Cultiva-se ódio, prega-se violência,
apoiam-se em fundamentalismos bíblicos
que estão superados faz décadas, para iludir
um povo muito religioso
e que sempre sofreu sob o impacto da
injustiça.
Recordam
que havia teologia para justificar a escravidão? Alguém é
capaz de negar?
Irmãos e
irmãs. A situação é dramática. Sabe-se que
já havia uma crise econômica que espreitava o planeta. A pandemia certamente
será uma grande justificativa para aprofundar ainda mais dores e sofrimentos ao
povo. E todos nós que trabalhamos com o simbólico não podemos ser
instrumentalizados pelo poder da acumulação, mas devemos estar a serviço do
outro e da outra. Devemos lavar os pés uns dos outros. Ou achamos que o serviço
foi só um teatro de Jesus de Nazaré? “Tende em vós o mesmo sentimento de
Cristo Jesus” (Filipenses 2,5).
Assim
sendo, somos interpelados, em profunda comunhão com o Pai, por meio de Jesus
Cristo, em unidade com o Espírito Santo, a agir como homens e mulheres que acreditam
no Amor de Deus. Nestes dias o Evangelho de João tem nos alertado que
poderemos sofrer tribulações. Mas vamos nos omitir?
Durante a
pandemia devemos escutar a voz de quem estuda com profundidade tal situação.

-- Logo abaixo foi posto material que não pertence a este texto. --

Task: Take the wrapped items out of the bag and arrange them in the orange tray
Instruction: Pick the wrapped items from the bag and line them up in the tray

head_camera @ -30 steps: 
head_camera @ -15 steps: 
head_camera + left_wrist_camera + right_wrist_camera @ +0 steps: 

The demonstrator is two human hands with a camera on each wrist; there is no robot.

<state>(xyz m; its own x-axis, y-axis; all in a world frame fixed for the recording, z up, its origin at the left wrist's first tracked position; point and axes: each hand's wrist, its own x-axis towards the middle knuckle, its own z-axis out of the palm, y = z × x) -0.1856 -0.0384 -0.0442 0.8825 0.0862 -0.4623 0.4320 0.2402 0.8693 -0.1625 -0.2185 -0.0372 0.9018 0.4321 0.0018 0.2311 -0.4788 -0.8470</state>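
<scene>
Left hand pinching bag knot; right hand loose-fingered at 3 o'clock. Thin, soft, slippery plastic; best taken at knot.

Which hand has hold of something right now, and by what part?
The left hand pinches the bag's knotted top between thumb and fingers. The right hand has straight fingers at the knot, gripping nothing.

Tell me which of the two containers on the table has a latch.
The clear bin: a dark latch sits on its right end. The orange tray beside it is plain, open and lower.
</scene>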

Podem errar? Naturalmente. Mas na dúvida não ultrapasse. Por que pressa em
abrir as igrejas? Parecemos àqueles setores que acreditam ser a economia
mais importante que a vida. E o Papa Francisco já alertou: “Esta economia mata” (Evangelii Gaudium, 53).
A pandemia nos alerta para reconstruir o caminho espiritual de nossa fé que
pode estar centrada em prédios e não na Comunidade propriamente. Que pode
estar centrada em vaidades pessoais na lógica do sucesso midiático.
Voltemos a sinodalidade da origem de nossa fé. Mais do que nunca é preciso
caminhar juntos.
A fé
cristã, com todos os problemas históricos que não se pode negar, sempre teve o
carisma da unidade, do diálogo, da paz e da solidariedade. Então, uma humilde
sugestão para a nossa realidade brasileira, que pode ser exemplo para o mundo: a
CNBB, através de sua presidência, poderia ser a mediadora de um grande debate
virtual para garantir a democracia. A Igreja sozinha não consegue. Sozinho
ninguém consegue. Mas podemos tentar unir todos os setores sociais que
acreditam que os direitos humanos são valores fundamentais desenvolvidos
pelo mundo moderno, e não uma ONG para defender bandidos.
Pelo amor
de Deus. Não existe intervenção militar democrática. Sabemos que a democracia
não é perfeita. Aliás, a democracia representativa já deu sinais claros de
esgotamento. Precisamos caminhar para uma democracia
participativa. Mas como diria Winston Churchil: “A democracia é a
pior forma de governo, com exceção de todas as outras”. Não deixemos que a
institucionalidade cristã, mas uma vez, precise no futuro explicar por que se
deixou envolver com o que tem de pior na sociedade. Que um futuro papa não
tenha que repetir o grandioso gesto de São João Paulo II em pedir perdão por
erros que foram cometidos no passado.
Sejamos
capazes de nutrir aquela esperança apocalíptica dos primeiros tempos:
“Eis
a tenda de Deus com os homens.
Ele
habitará com eles; eles serão o seu povo, e ele,
Deus-com-eles, será o seu
Deus.
Ele
enxugará toda lágrima dos seus olhos, pois nunca mais haverá morte,
nem luto, nem
clamor, e nem dor haverá mais.
Sim! As coisas antigas se foram!”
(Ap
21,3-4)
Nota
do autor
Pela Graça
de Deus sou doutor em Teologia pela PUC-Rio. Consegui até publicar livros.
Hoje, além de professor na PUC, sou assessor das CEBs do Brasil e do Setor CEBs
da Comissão Pastoral Episcopal para o Laicato da CNBB. Mas gosto de me
apresentar como “mendigo de Deus”, expressão que encontrei em livro de
teologia para designar o trabalho teológico: um pedinte diante de Deus.
Que Ele tenha
misericórdia do nosso Brasil, sobretudo dos excluídos morrendo de covid-19
e familiares recebendo o atestado de óbito como Síndrome Respiratória Aguda
Grave (SRAG) sem ter o luto respeitado.